Gajendra Deshpande - Fighting Money Laundering w/ Python & Open Source Software | PyData Global 2023

Discover a Python-based solution to combat money laundering using open-source software, processing bank statements, and applying Benford's law to detect anomalies, with a step-by-step process for integrity and portability.

Key takeaways
  • Money laundering is a significant problem, and to combat it, a Python-based solution is proposed.
  • The solution involves processing bank statements from different banks, identifying relationships between accounts, and applying Benford’s law to detect anomalies.
  • Benford’s law states that in listings, tables, or statistics, digit 1 tends to occur with a probability of 30%.
  • The solution also uses graph theory to visualize the relationships between accounts and transactions.
  • The challenge is to bring multiple bank accounts into a uniform format and detect money laundering through various techniques, such as structuring or smurfing.

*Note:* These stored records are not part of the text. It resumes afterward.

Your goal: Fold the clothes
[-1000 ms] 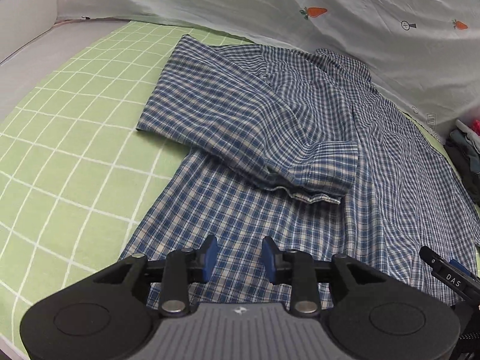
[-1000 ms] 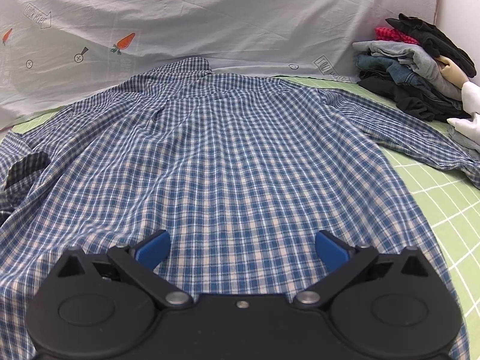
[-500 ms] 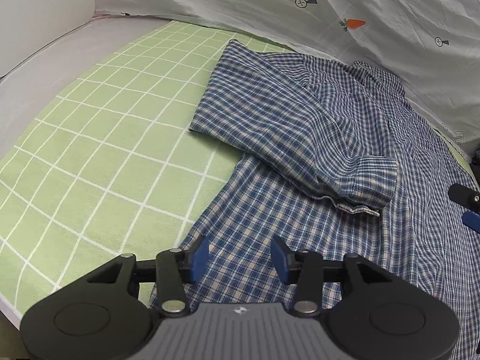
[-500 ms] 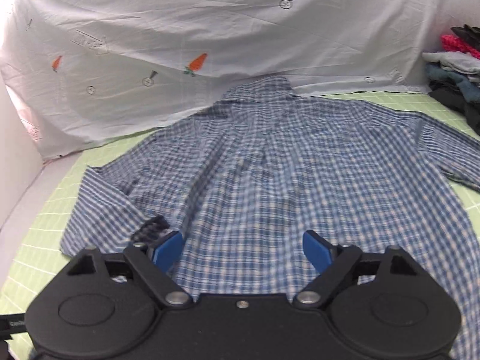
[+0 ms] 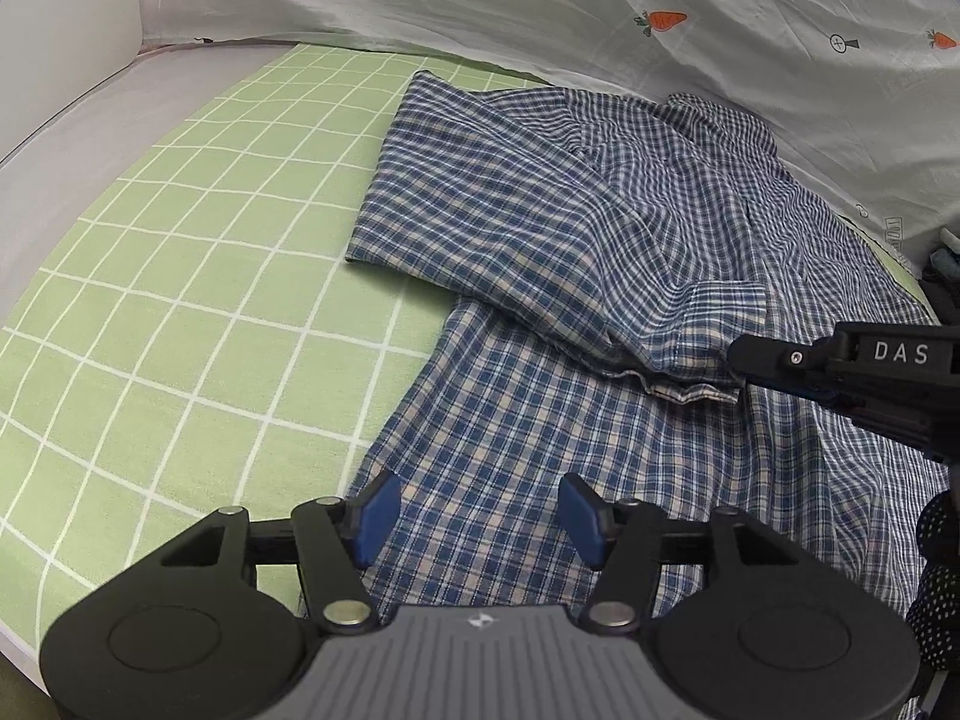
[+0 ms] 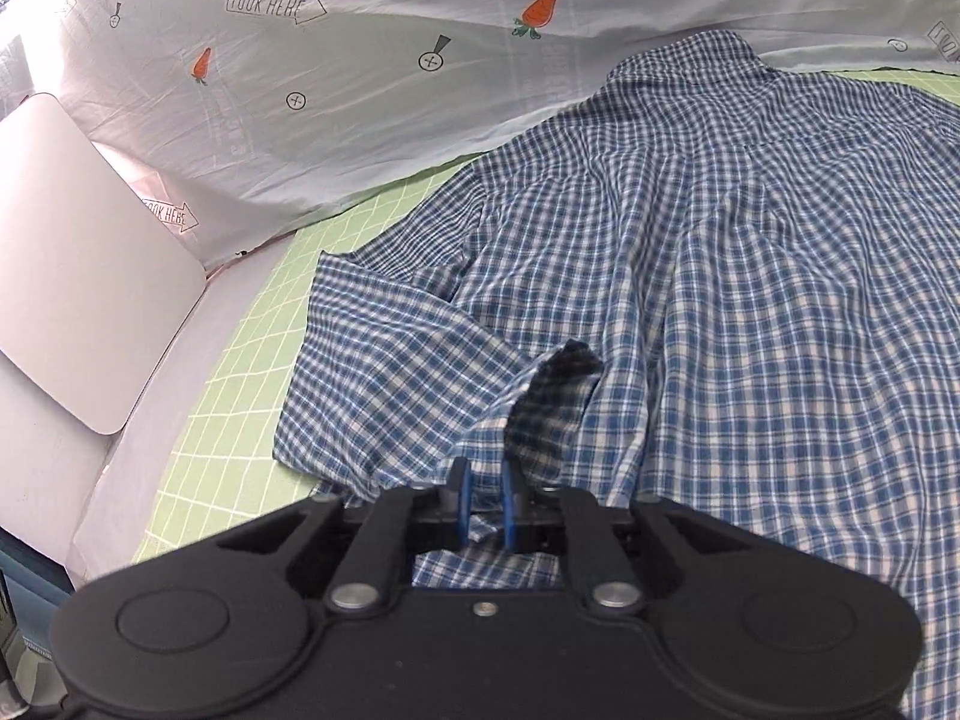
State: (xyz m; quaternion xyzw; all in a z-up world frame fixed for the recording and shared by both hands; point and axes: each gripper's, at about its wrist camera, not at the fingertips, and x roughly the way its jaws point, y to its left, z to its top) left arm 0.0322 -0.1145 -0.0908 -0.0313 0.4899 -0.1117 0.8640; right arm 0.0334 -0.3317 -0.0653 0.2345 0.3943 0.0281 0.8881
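Observation:
A blue and white checked shirt (image 5: 540, 228) lies spread on the bed, its left sleeve folded back across the body. My left gripper (image 5: 480, 516) hovers over the shirt's lower left hem, its jaws opening, with nothing pinched between the blue pads. My right gripper (image 6: 483, 510) is closing on the sleeve cuff (image 6: 552, 396), and fabric sits between its pads. In the left wrist view the right gripper (image 5: 741, 360) reaches in from the right and meets the cuff (image 5: 708, 324). The shirt (image 6: 750, 270) fills most of the right wrist view.
The green sheet with white grid lines (image 5: 180, 300) lies bare to the left of the shirt. A white cloth printed with carrots (image 5: 660, 18) hangs behind. A white panel (image 6: 78, 270) leans at the left edge. A dotted sleeve (image 5: 936, 570) shows at the right.
The right gripper swung left across the shirt and its wide jaws came together on the folded sleeve's cuff. The left gripper's jaws spread wider over the hem.

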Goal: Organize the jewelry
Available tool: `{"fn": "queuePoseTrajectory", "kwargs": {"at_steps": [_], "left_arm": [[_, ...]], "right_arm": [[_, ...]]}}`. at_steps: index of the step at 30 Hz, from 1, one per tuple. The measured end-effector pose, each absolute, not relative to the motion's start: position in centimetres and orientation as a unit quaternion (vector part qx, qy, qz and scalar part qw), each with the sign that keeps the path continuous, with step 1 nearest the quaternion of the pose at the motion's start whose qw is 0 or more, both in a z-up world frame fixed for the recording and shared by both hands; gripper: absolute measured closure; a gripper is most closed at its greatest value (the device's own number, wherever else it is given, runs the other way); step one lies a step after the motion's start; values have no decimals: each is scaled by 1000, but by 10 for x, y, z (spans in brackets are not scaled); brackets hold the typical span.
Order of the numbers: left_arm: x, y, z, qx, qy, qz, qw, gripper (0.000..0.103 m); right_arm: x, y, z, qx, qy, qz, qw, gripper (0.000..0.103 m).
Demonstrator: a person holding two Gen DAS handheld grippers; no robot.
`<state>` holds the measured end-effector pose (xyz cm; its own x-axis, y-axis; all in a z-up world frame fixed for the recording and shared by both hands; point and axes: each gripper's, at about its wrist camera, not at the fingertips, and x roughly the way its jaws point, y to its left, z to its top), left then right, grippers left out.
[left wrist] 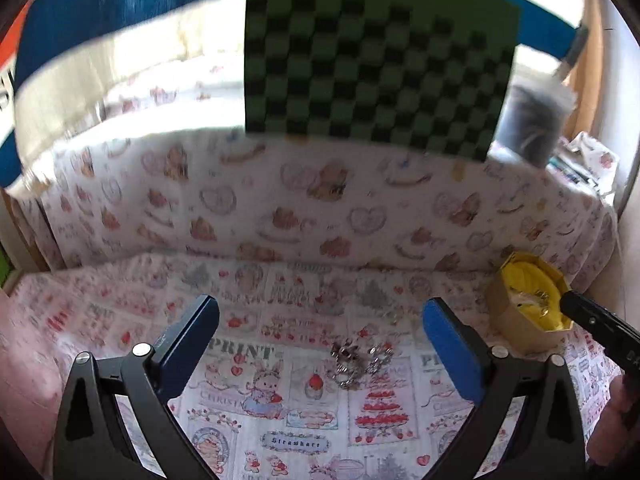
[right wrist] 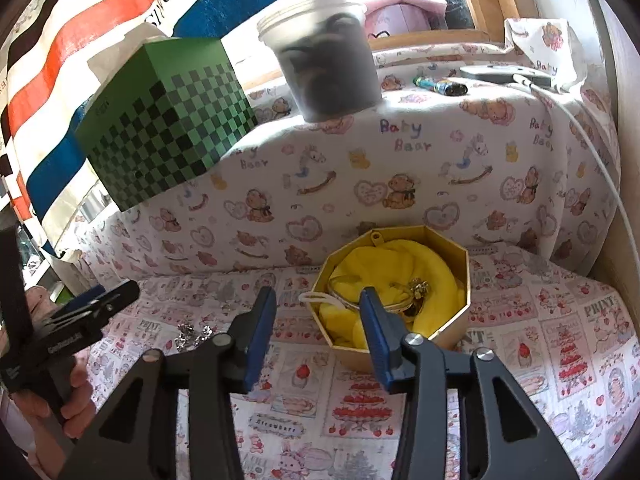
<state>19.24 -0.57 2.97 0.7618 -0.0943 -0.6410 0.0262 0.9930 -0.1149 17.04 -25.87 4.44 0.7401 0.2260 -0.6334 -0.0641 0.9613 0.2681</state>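
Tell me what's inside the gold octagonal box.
The gold box holds crumpled yellow cloth, a thin bangle and a gold trinket. Anything beneath the cloth is hidden.

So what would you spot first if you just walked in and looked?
Probably the gold octagonal box on the printed cloth, stuffed with bright yellow fabric and gold jewelry. Behind it on the raised ledge sits a big green checkered box beside a dark plastic tub. A small silver jewelry pile glints on the cloth between the left tongs, which stand wide open.
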Motion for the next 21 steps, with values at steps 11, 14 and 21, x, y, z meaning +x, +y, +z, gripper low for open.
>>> {"fn": "queuePoseTrajectory", "kwargs": {"at_steps": [11, 14, 21], "left_arm": [[217, 13, -10, -136, 436, -86, 885, 70], [221, 8, -14, -131, 439, -83, 885, 70], [231, -6, -22, -116, 454, -88, 879, 85]], "right_arm": [[172, -248, 39, 92, 366, 80, 923, 62], [172, -247, 38, 90, 368, 78, 922, 62], [172, -243, 36, 77, 371, 80, 922, 62]]}}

  • The proposed solution uses NetworkX to create a graph showing links between accounts and transactions, and then applies machine learning on the graph to predict possible money laundering.
  • The solution also incorporates hash functions and logging modules to record and validate transactions.
  • The Financial Action Task Force (FATF) provides guidelines for anti-money laundering, and the proposed solution follows these guidelines.
  • The solution is presented as a step-by-step process, including identification, collection, validation, examination, preservation, and presentation, to ensure the integrity of the evidence.
  • The solution is designed to be portable and reproducible, with the code available on GitHub for review and testing.
  • The presentation includes several examples of money laundering techniques, such as trade-based laundering, offshore accounts, and structuring or smurfing.
  • The solution is not limited to Python and can be applied to other open-source programming languages, such as Julia.